[Saved data entries]
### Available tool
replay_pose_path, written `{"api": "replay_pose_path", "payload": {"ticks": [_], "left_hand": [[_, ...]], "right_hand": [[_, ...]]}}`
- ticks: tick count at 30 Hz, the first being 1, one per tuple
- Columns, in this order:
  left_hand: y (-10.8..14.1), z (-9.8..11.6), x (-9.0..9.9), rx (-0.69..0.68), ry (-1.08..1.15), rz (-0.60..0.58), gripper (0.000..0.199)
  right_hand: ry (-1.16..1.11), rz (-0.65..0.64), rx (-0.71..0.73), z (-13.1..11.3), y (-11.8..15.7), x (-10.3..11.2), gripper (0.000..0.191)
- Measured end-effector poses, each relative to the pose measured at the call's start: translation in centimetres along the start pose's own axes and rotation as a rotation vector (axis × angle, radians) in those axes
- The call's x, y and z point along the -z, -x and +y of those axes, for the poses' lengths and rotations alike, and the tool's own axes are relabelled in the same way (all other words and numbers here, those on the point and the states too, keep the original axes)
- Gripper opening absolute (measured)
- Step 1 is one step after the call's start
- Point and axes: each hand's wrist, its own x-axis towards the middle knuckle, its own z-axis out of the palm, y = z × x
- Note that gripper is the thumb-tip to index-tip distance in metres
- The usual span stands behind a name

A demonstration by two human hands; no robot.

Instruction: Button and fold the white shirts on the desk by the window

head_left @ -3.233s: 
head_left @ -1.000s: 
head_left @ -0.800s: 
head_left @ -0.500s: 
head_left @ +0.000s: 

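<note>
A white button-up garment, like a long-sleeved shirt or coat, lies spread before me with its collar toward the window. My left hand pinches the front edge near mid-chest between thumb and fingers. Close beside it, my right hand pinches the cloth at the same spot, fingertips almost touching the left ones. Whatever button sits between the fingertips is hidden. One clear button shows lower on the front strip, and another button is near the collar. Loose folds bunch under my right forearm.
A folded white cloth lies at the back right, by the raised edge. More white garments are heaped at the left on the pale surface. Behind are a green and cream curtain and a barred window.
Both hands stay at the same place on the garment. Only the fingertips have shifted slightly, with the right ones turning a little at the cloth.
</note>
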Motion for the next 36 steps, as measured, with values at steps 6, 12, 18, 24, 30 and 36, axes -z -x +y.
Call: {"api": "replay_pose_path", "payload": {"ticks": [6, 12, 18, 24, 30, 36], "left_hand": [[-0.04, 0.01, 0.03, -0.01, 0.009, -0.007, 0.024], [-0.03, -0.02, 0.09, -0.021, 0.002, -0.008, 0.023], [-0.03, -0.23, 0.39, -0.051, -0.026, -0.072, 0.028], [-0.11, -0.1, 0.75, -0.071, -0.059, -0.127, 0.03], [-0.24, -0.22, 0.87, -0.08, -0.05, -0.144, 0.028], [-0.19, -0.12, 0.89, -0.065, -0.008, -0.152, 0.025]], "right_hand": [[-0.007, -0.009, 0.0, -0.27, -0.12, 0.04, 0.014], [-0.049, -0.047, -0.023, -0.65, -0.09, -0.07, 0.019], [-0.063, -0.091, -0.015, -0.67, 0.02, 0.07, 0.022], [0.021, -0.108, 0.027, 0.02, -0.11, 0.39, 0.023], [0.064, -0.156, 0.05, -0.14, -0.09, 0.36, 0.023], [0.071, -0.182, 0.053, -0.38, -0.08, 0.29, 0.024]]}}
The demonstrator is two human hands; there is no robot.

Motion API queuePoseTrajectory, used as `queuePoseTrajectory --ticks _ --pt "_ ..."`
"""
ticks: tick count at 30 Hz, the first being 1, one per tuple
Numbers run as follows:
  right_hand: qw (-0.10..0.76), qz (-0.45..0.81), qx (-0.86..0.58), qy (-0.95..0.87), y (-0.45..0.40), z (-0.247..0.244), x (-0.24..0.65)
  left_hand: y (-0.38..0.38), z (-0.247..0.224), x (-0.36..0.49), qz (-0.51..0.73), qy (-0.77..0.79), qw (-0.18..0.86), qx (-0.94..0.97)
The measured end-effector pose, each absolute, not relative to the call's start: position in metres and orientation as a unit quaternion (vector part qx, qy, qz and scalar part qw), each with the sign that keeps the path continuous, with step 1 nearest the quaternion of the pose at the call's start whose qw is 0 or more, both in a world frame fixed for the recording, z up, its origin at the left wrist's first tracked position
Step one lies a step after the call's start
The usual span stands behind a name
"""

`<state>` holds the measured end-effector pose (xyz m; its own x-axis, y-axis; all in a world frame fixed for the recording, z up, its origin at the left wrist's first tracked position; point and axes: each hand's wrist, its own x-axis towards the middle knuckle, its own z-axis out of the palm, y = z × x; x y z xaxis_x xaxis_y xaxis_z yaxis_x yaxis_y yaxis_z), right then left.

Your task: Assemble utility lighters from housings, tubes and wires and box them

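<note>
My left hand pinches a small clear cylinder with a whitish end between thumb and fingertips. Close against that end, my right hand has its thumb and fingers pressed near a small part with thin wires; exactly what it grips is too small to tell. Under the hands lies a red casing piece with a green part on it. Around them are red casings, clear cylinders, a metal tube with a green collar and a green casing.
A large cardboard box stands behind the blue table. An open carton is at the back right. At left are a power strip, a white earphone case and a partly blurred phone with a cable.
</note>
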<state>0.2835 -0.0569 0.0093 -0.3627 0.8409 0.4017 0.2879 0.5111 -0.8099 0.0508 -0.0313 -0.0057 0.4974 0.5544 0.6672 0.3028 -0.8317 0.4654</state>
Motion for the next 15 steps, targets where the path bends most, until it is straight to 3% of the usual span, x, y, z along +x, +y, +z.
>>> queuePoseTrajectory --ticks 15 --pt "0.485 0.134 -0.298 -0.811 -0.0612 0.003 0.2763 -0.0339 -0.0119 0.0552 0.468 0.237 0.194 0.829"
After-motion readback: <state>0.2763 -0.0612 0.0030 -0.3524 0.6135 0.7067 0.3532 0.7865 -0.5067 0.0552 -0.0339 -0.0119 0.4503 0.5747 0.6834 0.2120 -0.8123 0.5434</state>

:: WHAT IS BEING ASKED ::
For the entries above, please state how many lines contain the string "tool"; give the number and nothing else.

:: OUTPUT FOR THIS TASK ::
2